Log collection and processing companies understand that collecting massive amounts of messages is the easy part. Pouring and sifting through the data to perform investigative routines or some type of security log analysis can bring many log reporting systems to their knees. Often times the primary reason extreme processing power is needed to compile the results is due to the unstructured nature of the messages piles.
When I was a kid and my mom asked me to fold 3 loads of laundry that had been piled onto the couch, I often sorted it first into categories so that things like matching ‘white’ socks became an easier task. Well, if you apply this logic to log management, it makes sense to put all messages into some type of similar log structure. By using something like IPFIX to format and export the messages, the logs can be queried easier which ultimately results in much faster processing times for applications such as Splunk and Scrutinizer.
IPFIX has benefits over other message types (syslogs, SNMP Traps, event logs, etc.) because it breaks up the messages into well-defined elements. For example, if we are breaking apart syslogs, facility and severity would be two different elements. Also, inside a syslog is the actual message which is typically a variable length text string. In that text string, the order of the contents can differ greatly between vendors not to mention lack of delimitation to determine how the different portions of the message should be separated. Basically, this portion of the message is the wild west where vendors export anything they want. This unstructured format is what can lead to error prone slow queries. Some Splunk issues are caused by this.

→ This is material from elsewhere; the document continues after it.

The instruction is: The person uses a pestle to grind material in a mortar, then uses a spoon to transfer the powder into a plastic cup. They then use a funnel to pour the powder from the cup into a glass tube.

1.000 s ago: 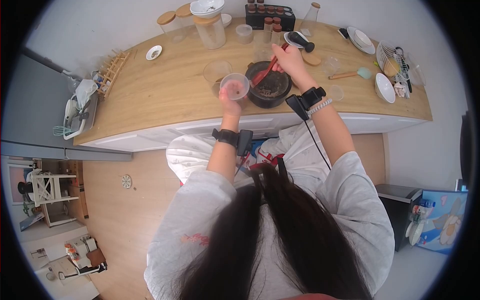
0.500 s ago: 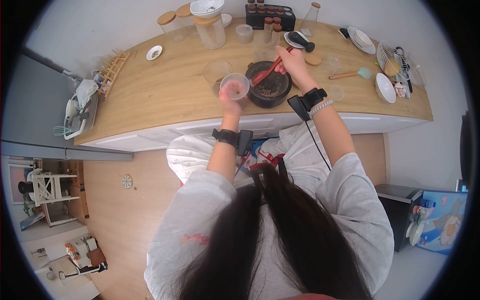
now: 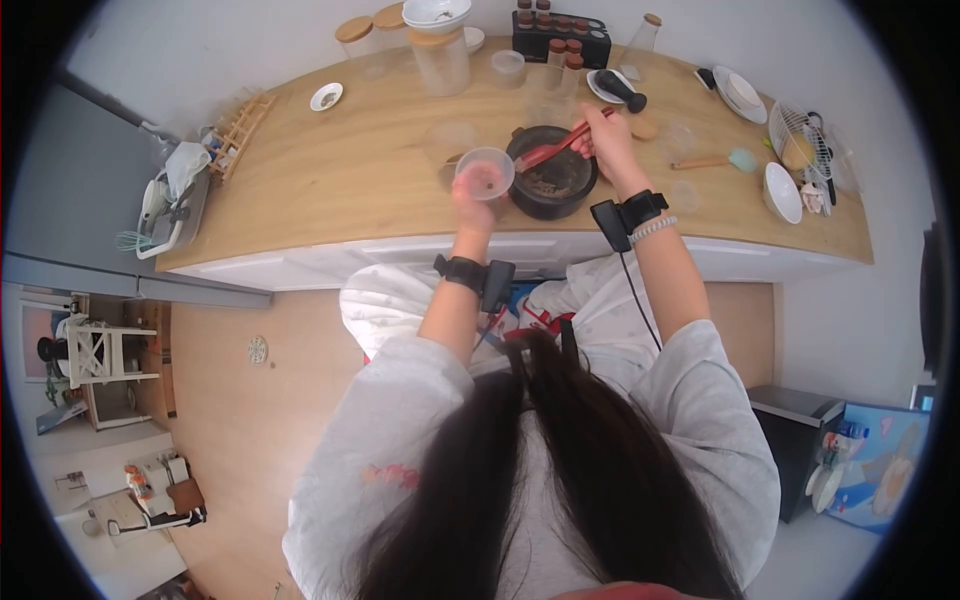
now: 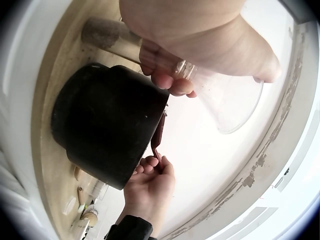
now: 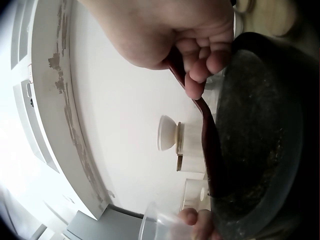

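Observation:
My left hand [image 3: 474, 208] grips a clear funnel [image 3: 502, 160], thumb near its wide rim. In the left wrist view, the same fingers curl about the threaded neck of a slim glass bottle [image 4: 107, 37] with brown contents at its base. Beside it stands a black mortar [image 3: 555, 202] with dark crushed bits inside. My right hand [image 3: 608, 145] holds a red spatula [image 3: 545, 153] by its handle, above the mortar's far right side. The spatula's head lies at the mortar's left rim, close to the funnel, as the right wrist view also shows [image 5: 213, 160].
A black pestle [image 3: 622, 92] rests across a small white plate behind the mortar. Farther back are glass jars [image 3: 440, 70] and a black spice rack [image 3: 562, 45]. To the right lie a mint-headed spatula [image 3: 740, 160] and a white bowl [image 3: 782, 193].
My right hand has moved right and nearer to me, and the red spatula lies at a flatter slant. The left hand stays beside the mortar. The whole head view has shifted slightly.

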Available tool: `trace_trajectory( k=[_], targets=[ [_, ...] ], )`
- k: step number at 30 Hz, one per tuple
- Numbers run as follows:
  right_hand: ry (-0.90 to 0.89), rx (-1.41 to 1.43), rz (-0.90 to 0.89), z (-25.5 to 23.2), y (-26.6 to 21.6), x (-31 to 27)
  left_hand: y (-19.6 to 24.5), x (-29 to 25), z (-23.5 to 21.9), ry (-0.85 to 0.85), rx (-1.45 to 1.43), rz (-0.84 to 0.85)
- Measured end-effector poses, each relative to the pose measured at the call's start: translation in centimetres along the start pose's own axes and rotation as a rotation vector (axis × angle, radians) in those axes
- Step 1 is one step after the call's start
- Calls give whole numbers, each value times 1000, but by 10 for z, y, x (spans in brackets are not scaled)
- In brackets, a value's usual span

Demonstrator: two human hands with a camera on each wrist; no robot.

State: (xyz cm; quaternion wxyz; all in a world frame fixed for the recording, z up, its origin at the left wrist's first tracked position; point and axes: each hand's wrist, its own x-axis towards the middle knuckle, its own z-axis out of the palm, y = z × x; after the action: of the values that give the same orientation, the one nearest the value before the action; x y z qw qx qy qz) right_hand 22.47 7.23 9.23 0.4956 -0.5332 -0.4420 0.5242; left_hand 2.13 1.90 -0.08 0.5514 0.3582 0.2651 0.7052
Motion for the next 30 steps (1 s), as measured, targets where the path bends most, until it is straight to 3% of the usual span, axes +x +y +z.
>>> trace_trajectory(
  k=[7,11,17,22,25,30],
  targets=[
    [34,89,7,-13,3,1,0,2,-3,-65,44,43],
    [67,168,-10,-14,-2,-7,1,-1,-1,-2,97,7],
    [-12,246,-139,8,-33,-36,-4,-1,-4,-18,51,-14],
    [-104,81,-330,31,-46,-60,-7,0,-5,37,95,-25],
    [-186,0,-439,41,-50,-76,11,-2,17,-6,115,6],
    [-279,-44,-557,41,-51,-85,4,2,13,-44,97,7]
  ],
)
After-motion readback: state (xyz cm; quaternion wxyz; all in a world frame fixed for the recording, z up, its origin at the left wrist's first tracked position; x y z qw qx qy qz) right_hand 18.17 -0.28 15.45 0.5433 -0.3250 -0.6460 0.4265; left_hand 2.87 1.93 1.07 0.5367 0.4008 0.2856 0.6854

IPFIX still allows vendors to export anything they want but, they have to do it neatly, orderly and specify the format and contents of the data by putting it into elements. Many elements are standardized in fact, there are hundreds of them. IPFIX exporting Vendors look for standard elements before they start specifying unique ones. This is what we mean by structured data. A structured data query looks for something like all messages that include an IP address of 10.1.1.5. With IPFIX, there is only one element across all vendors that carries this field. With syslogs, traps and event logs, the query has to go looking for the IP address in each message. This leads to slow queries and missed messages. In accurate and slow reports is not what you want.
If you don’t have the luxury of being able to take advantage of IPFIX, you have a couple of options:
- IPFIXify - is a free utility that allows hardware vendors and end consumers to export anything they want via IPFIX. For example, it can be installed on Microsoft servers to export event logs or it can be run as a service on any 64 bit OS and using a configuration file, it will export all machine logs as IPFIX.
- Flow Replicator – is an appliance which acts as a gateway for machine messages. For example, it rips apart syslogs and event logs and sends them off in structured format inside IPFIX datagrams to a collector like Scrutinizer for further processing.
Below is a diagram outlining a typical configuration.
Cisco Systems and SonicWALL were some of the first vendors to take advantage of IPFIX for the above purpose. Make sure you keep your ears open for this emerging technology.